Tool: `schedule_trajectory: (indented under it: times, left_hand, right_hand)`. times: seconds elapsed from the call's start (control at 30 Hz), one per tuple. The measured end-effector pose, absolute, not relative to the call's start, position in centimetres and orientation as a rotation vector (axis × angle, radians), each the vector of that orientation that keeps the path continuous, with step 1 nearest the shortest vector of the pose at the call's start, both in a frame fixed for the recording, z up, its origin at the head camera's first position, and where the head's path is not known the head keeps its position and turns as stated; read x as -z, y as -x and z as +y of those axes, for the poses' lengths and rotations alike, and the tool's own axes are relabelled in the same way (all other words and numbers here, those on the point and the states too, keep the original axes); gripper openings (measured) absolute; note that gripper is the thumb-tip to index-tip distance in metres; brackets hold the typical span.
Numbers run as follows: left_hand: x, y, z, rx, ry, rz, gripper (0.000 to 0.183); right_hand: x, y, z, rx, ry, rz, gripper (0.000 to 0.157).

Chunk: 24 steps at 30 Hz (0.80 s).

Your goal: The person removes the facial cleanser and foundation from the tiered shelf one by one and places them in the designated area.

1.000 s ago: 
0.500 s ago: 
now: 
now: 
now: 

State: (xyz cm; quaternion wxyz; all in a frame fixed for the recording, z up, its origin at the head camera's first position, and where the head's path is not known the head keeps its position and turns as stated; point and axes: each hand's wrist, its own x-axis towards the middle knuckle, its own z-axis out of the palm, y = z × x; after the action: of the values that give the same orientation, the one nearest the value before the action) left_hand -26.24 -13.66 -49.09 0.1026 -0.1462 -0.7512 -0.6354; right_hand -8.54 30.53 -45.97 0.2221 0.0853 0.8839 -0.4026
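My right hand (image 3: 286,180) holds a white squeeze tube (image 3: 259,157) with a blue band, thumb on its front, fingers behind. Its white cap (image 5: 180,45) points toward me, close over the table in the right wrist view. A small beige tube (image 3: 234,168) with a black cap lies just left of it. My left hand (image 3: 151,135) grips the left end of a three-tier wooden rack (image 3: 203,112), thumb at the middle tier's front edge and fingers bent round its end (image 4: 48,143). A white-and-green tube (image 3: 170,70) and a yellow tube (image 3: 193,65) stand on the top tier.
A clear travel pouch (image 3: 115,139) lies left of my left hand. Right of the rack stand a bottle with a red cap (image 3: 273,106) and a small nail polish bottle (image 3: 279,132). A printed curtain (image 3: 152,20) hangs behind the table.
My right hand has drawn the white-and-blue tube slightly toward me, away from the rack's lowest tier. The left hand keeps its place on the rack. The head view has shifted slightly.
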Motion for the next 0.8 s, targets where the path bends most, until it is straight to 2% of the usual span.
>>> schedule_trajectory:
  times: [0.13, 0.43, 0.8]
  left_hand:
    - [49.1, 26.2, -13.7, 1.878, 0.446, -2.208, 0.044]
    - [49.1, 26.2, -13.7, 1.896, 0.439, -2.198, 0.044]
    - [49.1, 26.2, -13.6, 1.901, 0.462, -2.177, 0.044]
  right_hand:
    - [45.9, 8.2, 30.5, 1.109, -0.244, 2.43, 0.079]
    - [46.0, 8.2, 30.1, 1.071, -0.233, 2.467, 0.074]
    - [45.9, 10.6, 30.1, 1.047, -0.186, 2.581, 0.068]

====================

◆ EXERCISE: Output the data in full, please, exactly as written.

◆ THE ANSWER:
Tool: `schedule_trajectory: (indented under it: times, left_hand, right_hand)`. times: seconds elapsed from the call's start (control at 30 Hz), one per tuple. The measured end-effector pose, absolute, not relative to the call's start, position in centimetres and orientation as a rotation vector (axis × angle, radians), each the vector of that orientation that keeps the path continuous, with step 1 nearest the shortest vector of the pose at the call's start, both in a frame fixed for the recording, z up, its origin at the head camera's first position, and where the head's path is not known the head keeps its position and turns as stated; read x as -z, y as -x and z as +y of those axes, for the poses' lengths and rotations alike, and the tool's own axes are relabelled in the same way (all other words and numbers here, those on the point and the states too, keep the original axes); gripper openings (measured) absolute; note that gripper is the thumb-tip to index-tip distance in metres; brackets hold the typical span.
Numbers run as follows: left_hand: x, y, z, rx, ry, rz, gripper (0.000 to 0.183); right_hand: x, y, z, rx, ry, rz, gripper (0.000 to 0.157).

Chunk: 24 steps at 30 Hz (0.80 s).

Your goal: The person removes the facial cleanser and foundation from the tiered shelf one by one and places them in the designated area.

1.000 s ago: 
0.500 s ago: 
now: 
now: 
now: 

State: (xyz cm; quaternion wxyz; all in a frame fixed for the recording, z up, its origin at the head camera's first position, and where the head's path is not known the head keeps its position and turns as stated; point and axes: each hand's wrist, its own x-axis towards the middle knuckle, its own z-axis out of the palm, y = z × x; after the action: of the values that give the same orientation, the one nearest the value before the action) left_hand -26.24 -13.66 -49.09 0.1026 -0.1462 -0.7512 -0.6354; right_hand -8.54 30.53 -45.97 0.2221 0.0853 0.8839 -0.4026
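My right hand (image 3: 286,180) holds a white squeeze tube (image 3: 259,157) with a blue band, thumb on its front, fingers behind. Its white cap (image 5: 180,45) points toward me, close over the table in the right wrist view. A small beige tube (image 3: 234,168) with a black cap lies just left of it. My left hand (image 3: 151,135) grips the left end of a three-tier wooden rack (image 3: 203,112), thumb at the middle tier's front edge and fingers bent round its end (image 4: 48,143). A white-and-green tube (image 3: 170,70) and a yellow tube (image 3: 193,65) stand on the top tier.
A clear travel pouch (image 3: 115,139) lies left of my left hand. Right of the rack stand a bottle with a red cap (image 3: 273,106) and a small nail polish bottle (image 3: 279,132). A printed curtain (image 3: 152,20) hangs behind the table.
My right hand has drawn the white-and-blue tube slightly toward me, away from the rack's lowest tier. The left hand keeps its place on the rack. The head view has shifted slightly.
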Motion for the next 0.8 s, targets where the path bends most, until it is straight to 2% of the usual span.
>>> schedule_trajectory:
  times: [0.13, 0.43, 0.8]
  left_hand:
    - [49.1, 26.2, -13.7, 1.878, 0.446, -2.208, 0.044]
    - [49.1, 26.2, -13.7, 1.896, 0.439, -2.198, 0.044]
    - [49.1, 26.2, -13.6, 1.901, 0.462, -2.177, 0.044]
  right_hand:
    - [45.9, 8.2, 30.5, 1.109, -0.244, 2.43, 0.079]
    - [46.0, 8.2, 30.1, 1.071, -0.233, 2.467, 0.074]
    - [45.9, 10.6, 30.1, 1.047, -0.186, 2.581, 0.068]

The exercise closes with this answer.